Every line in the data below that includes "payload" belongs in the answer, copied as it stands.

Provided records below:

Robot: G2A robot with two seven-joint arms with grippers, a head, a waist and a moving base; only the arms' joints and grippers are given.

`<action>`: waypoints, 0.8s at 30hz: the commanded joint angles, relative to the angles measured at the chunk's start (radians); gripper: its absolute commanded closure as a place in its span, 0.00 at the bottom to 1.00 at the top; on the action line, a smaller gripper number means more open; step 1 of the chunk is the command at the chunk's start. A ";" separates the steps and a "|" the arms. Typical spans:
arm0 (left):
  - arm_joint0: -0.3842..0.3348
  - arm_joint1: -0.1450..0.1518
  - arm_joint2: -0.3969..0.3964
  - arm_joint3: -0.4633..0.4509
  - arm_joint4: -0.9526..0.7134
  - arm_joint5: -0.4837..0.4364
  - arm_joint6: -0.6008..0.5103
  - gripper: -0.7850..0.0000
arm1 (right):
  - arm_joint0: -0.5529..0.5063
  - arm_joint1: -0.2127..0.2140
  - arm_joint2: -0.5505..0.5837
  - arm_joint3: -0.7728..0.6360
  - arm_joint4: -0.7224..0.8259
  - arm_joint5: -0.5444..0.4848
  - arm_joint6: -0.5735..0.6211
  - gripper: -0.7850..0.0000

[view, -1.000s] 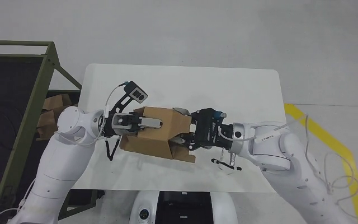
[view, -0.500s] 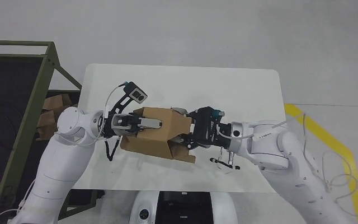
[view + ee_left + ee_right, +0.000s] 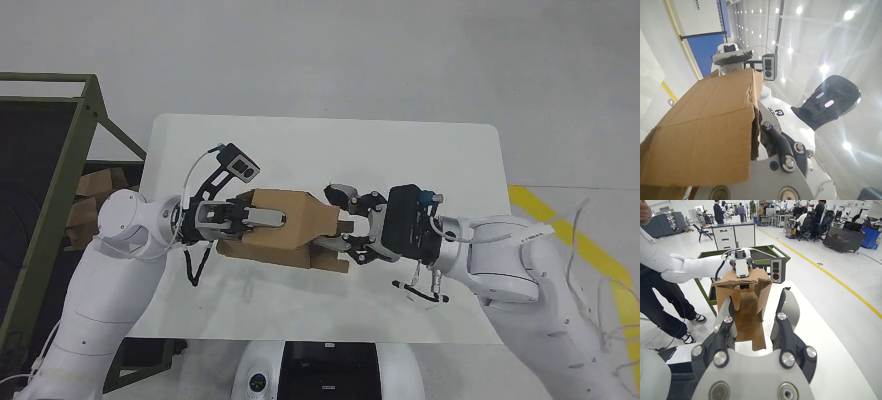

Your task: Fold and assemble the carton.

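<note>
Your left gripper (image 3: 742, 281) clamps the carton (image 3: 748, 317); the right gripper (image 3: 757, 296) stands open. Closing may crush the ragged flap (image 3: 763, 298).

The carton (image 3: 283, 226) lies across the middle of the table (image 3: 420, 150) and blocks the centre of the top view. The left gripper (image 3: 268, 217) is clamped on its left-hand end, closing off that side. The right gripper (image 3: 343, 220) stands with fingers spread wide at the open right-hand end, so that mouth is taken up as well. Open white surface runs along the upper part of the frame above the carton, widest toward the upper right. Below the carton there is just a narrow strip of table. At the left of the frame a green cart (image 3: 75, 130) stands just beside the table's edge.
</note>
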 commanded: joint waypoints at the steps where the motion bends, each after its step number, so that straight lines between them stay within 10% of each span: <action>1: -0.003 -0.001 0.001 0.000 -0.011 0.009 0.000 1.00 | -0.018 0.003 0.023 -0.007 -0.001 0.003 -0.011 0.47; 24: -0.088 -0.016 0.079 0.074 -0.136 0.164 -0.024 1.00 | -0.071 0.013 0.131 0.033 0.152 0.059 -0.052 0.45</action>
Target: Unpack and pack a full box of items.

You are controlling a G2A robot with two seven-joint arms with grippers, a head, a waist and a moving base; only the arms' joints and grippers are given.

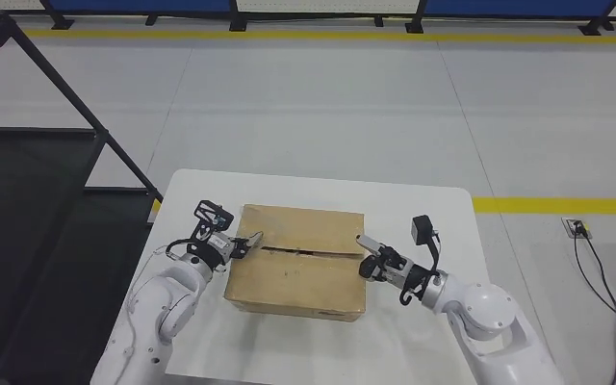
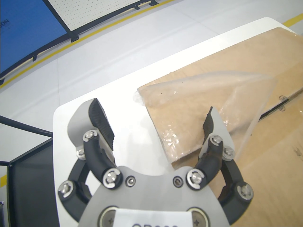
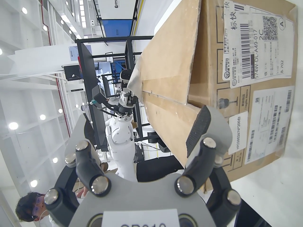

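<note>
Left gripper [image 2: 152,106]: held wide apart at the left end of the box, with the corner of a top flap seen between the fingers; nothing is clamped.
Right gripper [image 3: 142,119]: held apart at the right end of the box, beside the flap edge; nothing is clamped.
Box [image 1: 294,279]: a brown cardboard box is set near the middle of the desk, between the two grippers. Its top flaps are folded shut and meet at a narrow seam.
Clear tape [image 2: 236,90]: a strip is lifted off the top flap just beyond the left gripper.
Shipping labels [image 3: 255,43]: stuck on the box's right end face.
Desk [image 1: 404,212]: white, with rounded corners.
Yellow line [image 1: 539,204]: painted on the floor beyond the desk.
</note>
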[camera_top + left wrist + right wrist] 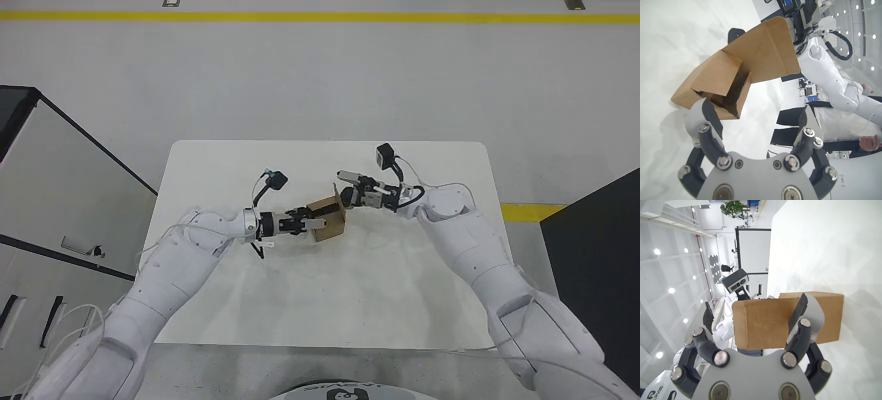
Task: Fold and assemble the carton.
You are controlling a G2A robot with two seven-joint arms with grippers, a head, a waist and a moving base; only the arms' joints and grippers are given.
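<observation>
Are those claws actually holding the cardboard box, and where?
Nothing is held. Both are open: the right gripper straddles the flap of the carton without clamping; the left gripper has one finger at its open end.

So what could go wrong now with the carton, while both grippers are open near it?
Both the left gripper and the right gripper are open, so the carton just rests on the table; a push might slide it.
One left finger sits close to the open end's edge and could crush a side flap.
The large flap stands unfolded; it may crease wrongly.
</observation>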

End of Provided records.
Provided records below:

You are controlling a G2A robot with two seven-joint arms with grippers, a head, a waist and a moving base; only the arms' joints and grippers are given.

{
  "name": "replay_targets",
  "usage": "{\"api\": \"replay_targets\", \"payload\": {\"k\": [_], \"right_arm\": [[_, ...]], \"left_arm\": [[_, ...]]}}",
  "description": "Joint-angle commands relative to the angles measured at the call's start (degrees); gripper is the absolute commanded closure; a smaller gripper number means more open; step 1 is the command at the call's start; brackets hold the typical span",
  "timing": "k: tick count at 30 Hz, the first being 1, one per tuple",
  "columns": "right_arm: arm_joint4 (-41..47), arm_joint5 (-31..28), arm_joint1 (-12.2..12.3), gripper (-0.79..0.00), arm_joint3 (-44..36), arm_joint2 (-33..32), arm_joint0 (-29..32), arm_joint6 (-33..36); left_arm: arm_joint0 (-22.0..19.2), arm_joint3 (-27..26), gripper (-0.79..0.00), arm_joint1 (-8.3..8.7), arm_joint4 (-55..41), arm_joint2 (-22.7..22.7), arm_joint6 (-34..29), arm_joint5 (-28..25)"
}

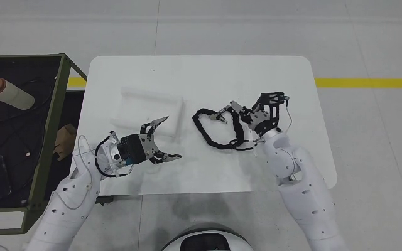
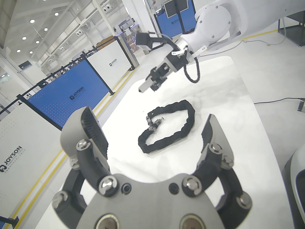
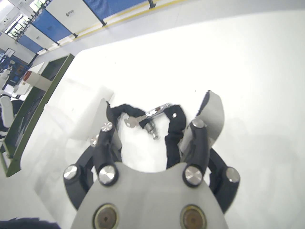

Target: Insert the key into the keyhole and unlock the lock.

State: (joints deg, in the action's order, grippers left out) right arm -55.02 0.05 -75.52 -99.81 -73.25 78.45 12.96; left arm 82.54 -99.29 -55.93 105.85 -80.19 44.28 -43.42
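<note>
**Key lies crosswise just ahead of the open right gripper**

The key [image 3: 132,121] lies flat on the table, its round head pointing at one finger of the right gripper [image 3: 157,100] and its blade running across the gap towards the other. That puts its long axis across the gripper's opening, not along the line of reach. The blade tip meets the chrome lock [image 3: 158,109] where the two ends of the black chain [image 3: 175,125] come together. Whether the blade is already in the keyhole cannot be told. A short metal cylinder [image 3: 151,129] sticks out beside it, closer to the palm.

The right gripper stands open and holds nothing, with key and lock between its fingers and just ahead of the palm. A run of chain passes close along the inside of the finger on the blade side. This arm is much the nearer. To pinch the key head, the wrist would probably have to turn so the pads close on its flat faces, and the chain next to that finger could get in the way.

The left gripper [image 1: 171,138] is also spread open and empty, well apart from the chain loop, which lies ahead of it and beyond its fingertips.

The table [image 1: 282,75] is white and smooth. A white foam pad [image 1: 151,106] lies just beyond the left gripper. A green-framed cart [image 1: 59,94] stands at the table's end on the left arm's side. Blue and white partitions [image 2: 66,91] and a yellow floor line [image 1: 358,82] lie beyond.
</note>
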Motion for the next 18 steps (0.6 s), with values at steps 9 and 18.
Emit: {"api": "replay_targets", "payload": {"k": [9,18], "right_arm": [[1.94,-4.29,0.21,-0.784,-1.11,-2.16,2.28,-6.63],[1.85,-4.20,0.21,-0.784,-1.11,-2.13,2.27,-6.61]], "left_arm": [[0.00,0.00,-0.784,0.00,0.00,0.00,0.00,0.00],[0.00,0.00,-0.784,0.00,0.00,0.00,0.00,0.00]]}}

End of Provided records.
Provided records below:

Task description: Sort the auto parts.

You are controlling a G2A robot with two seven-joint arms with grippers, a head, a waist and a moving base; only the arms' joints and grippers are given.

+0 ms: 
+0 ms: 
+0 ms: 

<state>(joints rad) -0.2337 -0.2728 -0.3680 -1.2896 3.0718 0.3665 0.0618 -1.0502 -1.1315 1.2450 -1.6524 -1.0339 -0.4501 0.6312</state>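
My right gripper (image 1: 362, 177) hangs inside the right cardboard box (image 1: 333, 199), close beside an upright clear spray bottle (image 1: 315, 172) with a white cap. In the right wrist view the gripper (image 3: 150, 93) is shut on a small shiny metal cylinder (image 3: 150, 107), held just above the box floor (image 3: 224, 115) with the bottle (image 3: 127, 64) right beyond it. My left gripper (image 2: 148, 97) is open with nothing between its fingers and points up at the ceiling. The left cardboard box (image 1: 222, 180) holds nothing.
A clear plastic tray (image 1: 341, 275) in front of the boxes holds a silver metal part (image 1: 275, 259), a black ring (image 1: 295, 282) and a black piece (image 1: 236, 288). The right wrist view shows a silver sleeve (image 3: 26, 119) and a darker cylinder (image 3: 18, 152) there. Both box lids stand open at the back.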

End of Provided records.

### Output for this exercise
  "usage": "{\"api\": \"replay_targets\", \"payload\": {\"k\": [_], \"right_arm\": [[_, ...]], \"left_arm\": [[_, ...]]}}",
Emit: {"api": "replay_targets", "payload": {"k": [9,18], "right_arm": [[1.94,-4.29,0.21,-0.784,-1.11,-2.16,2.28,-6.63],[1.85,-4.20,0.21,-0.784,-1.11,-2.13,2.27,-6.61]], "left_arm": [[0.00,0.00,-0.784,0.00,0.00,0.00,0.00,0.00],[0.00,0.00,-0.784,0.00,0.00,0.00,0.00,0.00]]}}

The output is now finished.